Where the data below contains pictures, omit them; output the rest word for word.

..........

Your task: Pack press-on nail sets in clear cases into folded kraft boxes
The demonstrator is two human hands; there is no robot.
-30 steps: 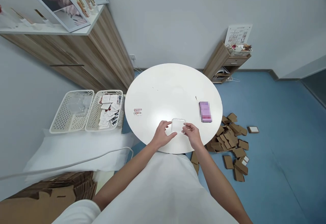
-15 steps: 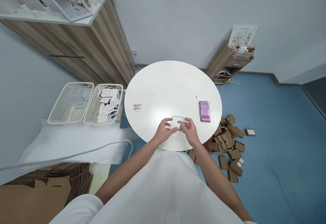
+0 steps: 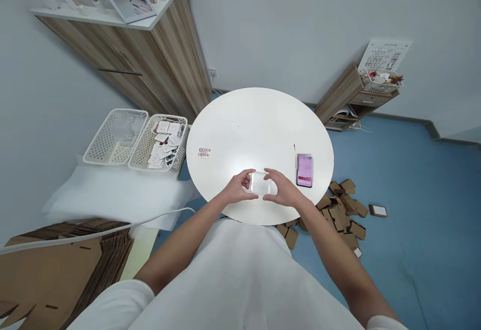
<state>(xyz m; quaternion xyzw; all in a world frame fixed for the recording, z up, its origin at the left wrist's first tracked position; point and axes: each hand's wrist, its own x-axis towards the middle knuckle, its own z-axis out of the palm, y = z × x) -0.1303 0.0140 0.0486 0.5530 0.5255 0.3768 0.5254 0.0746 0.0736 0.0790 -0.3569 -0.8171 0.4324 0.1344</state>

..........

### ANSWER BOX
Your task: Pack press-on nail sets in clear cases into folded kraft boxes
The demonstrator is two human hands; there is no robot.
-30 steps: 
-15 steps: 
+0 steps: 
<state>(xyz m; quaternion xyzw; all in a world frame fixed for the recording, z up, its origin at the left wrist's first tracked position; point and axes: each hand's wrist, its own x-axis towards the middle knuckle, its own z-axis out of the palm, y = z × x) -0.1303 0.0140 0.0486 0.5530 0.5255 0.3768 0.5254 0.0746 0.0736 0.0790 -0.3569 -0.8171 0.4324 0.1344</state>

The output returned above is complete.